Extract, without alteration, each line from the start of the listing to the line bearing "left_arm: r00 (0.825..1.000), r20".
○ ○ ○ ○ ○
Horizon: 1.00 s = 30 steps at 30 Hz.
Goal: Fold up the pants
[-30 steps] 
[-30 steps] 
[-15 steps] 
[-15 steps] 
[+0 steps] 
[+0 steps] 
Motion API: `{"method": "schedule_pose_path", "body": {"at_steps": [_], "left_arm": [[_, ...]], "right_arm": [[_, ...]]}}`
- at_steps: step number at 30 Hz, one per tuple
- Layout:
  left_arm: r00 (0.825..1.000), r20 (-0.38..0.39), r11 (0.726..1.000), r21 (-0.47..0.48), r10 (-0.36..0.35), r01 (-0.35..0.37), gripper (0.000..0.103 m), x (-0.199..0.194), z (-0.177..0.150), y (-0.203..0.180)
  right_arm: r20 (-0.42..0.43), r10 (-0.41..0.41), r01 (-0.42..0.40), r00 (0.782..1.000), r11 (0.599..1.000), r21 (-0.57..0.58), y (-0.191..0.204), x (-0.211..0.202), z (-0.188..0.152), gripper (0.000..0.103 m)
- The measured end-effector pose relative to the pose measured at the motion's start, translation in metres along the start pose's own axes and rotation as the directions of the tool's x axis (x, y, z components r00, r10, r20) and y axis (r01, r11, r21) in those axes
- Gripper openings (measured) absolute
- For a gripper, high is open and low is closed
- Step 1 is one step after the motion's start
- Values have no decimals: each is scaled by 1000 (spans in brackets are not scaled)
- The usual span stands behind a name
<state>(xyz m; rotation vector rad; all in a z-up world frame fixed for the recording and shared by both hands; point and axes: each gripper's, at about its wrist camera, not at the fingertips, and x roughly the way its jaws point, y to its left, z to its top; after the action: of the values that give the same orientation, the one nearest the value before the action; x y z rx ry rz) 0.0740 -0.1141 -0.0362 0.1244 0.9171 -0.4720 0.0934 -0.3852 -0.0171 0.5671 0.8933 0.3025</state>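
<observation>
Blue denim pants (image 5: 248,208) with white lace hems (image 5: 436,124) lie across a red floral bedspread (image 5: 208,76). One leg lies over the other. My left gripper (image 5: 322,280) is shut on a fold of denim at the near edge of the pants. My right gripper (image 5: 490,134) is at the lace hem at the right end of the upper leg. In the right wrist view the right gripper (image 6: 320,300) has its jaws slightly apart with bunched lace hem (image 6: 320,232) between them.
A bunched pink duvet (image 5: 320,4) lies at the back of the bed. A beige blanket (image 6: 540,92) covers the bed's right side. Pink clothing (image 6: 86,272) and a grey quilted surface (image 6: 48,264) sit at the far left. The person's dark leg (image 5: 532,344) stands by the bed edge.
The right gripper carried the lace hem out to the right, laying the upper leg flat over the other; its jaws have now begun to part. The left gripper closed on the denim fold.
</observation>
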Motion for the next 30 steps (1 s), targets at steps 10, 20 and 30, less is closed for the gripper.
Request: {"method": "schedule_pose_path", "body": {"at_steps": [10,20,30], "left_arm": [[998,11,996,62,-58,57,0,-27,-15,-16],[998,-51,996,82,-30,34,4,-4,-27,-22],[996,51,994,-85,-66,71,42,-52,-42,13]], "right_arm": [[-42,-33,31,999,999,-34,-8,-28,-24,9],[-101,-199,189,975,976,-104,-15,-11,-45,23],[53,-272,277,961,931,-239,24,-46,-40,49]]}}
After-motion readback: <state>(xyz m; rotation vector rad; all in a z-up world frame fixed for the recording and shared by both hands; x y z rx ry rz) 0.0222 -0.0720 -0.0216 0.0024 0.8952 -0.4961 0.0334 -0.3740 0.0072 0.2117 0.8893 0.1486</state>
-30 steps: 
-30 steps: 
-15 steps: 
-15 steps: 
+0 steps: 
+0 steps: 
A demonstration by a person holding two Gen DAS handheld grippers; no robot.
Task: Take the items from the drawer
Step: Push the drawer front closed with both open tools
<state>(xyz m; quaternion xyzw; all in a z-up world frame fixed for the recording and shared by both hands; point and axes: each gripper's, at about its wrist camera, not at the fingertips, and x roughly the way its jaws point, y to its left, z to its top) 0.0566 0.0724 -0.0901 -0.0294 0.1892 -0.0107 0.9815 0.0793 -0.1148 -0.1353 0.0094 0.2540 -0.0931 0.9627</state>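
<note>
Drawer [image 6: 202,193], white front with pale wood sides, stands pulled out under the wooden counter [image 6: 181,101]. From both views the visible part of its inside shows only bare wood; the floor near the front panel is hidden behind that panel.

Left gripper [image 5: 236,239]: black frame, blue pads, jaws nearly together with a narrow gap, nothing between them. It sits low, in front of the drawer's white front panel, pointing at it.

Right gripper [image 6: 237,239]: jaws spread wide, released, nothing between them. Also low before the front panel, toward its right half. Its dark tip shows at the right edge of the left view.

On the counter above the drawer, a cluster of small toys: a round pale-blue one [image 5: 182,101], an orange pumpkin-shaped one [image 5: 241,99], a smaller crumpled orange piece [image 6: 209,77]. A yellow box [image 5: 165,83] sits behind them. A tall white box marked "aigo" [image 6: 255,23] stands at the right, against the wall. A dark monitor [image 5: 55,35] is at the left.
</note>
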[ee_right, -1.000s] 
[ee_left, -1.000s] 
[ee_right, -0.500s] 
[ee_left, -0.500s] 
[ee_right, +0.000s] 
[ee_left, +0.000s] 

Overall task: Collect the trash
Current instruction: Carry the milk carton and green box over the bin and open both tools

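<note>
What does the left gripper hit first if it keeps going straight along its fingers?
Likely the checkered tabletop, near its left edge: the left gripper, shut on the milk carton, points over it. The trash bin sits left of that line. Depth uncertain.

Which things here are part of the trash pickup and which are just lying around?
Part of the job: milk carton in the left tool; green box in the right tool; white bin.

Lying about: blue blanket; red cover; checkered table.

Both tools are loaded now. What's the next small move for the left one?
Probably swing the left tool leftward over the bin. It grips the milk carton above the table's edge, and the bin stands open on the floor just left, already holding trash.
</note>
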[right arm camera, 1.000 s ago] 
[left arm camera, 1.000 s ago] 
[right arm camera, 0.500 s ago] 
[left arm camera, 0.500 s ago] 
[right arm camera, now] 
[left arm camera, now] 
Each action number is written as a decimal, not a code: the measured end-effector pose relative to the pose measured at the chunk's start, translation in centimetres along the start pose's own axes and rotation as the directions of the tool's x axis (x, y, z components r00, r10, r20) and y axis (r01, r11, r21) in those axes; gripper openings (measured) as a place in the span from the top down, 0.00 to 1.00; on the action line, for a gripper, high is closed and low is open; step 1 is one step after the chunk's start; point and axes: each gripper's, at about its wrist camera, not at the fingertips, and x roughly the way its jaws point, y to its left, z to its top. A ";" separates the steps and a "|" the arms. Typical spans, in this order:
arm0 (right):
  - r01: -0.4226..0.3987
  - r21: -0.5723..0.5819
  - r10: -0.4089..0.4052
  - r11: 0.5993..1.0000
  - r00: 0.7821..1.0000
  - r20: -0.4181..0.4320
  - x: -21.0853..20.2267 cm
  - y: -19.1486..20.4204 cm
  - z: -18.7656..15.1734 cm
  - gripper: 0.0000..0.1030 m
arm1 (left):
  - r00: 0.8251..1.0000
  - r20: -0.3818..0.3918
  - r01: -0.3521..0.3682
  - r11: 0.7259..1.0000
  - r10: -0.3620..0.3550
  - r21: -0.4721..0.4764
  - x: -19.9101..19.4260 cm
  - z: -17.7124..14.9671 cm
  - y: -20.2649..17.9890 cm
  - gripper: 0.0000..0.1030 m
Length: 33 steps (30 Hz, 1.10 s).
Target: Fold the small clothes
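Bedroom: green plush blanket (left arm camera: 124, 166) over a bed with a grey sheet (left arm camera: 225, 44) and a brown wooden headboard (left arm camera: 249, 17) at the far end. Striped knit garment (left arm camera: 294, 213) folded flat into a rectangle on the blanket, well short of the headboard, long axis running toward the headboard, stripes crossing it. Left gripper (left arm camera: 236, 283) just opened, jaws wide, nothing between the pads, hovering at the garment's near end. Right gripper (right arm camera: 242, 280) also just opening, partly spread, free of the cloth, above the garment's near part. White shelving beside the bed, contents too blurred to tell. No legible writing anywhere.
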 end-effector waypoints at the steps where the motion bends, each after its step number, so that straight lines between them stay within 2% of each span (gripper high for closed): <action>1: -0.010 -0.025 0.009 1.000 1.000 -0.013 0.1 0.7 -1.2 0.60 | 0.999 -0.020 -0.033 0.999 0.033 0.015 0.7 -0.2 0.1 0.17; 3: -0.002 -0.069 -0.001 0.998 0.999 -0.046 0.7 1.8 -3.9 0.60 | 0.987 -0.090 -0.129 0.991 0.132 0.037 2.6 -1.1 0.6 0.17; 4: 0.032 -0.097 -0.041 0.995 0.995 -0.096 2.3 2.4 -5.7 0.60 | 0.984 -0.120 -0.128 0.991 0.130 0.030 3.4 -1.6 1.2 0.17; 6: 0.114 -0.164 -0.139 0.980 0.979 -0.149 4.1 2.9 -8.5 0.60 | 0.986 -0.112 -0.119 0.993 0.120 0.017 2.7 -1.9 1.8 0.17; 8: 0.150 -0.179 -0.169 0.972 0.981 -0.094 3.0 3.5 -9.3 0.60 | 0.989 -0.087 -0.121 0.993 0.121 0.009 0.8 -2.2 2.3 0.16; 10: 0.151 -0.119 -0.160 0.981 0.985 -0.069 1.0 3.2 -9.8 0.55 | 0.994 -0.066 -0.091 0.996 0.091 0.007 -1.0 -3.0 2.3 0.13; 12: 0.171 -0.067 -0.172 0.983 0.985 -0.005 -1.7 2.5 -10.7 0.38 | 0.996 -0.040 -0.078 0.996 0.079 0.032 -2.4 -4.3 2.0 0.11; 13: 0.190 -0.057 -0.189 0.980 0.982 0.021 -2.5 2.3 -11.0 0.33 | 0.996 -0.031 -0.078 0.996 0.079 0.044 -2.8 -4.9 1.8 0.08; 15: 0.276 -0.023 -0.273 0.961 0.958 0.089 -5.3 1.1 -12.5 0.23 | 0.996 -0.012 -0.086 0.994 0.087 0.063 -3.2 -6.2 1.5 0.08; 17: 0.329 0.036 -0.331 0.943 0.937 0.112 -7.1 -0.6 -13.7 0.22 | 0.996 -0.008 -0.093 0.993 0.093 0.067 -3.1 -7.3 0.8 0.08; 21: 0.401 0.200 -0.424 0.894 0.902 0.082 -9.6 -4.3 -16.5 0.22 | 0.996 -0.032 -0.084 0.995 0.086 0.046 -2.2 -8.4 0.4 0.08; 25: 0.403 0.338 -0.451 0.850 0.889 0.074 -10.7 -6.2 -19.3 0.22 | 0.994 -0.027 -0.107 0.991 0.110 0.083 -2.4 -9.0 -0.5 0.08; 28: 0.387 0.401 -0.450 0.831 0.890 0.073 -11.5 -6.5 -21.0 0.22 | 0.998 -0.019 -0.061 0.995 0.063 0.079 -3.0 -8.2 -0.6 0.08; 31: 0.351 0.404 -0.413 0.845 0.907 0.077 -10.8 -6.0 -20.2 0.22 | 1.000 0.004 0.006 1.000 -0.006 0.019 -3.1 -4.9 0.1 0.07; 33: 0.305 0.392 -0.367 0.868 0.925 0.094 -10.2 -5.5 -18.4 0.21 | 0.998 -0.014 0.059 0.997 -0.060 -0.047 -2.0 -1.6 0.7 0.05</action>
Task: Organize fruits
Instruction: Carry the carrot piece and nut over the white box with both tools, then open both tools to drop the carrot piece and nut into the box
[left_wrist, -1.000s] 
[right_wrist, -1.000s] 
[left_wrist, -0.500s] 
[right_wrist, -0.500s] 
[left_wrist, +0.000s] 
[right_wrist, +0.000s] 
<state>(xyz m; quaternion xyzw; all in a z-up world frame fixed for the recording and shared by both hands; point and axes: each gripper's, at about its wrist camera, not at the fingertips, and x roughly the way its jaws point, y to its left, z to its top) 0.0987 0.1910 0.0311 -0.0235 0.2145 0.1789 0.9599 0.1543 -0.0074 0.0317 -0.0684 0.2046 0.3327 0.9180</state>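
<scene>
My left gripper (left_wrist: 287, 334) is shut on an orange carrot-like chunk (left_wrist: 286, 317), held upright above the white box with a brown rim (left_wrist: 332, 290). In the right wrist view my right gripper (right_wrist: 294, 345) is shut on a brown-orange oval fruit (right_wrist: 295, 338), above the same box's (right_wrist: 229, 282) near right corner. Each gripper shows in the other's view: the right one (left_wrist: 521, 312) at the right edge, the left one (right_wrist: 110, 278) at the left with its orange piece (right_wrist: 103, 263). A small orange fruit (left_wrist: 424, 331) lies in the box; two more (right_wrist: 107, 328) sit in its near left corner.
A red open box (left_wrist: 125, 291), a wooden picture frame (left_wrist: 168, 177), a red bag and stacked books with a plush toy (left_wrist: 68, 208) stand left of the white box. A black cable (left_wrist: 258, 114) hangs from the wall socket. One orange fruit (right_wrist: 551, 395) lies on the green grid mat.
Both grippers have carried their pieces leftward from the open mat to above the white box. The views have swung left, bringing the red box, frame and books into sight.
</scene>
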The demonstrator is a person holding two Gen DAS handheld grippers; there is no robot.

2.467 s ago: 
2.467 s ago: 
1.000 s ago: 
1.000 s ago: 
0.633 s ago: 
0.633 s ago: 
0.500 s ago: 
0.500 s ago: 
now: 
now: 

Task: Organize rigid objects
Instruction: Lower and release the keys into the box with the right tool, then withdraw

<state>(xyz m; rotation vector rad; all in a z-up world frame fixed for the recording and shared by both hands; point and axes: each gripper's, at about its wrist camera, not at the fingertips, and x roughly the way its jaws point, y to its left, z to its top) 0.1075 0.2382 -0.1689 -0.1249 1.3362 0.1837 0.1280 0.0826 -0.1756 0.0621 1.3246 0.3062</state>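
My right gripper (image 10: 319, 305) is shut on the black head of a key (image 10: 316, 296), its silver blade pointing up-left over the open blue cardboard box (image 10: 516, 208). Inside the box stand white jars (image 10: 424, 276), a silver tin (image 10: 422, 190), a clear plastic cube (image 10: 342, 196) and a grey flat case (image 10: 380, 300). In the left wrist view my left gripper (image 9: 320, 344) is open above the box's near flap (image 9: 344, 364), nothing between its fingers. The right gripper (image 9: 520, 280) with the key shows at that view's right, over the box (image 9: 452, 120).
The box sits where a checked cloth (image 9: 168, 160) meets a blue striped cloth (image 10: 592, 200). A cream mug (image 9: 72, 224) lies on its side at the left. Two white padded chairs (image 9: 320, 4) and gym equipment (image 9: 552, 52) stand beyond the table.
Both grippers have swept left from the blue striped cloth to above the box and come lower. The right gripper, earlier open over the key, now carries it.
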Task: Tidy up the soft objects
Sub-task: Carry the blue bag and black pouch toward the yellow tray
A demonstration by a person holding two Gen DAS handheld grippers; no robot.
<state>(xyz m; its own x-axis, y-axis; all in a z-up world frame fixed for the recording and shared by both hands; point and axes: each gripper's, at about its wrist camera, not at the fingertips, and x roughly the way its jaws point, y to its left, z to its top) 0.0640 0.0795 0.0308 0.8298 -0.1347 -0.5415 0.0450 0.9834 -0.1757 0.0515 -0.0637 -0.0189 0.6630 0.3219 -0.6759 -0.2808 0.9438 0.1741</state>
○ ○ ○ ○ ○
## [Output]
Horizon: 1.00 s = 30 steps at 30 Hz.
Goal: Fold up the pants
[-30 steps] 
[-30 steps] 
[-15 steps] 
[-15 steps] 
[+0 steps] 
[+0 steps] 
Motion API: `{"method": "schedule_pose_path", "body": {"at_steps": [_], "left_arm": [[_, ...]], "right_arm": [[_, ...]]}}`
- at_steps: step number at 30 Hz, one per tuple
- Layout:
  left_arm: r00 (0.825..1.000), r20 (-0.38..0.39), r11 (0.726..1.000), r21 (-0.47..0.48), r10 (-0.36..0.35), r01 (-0.35..0.37), gripper (0.000..0.103 m), x (-0.199..0.194), z (-0.177..0.150), y (-0.203..0.180)

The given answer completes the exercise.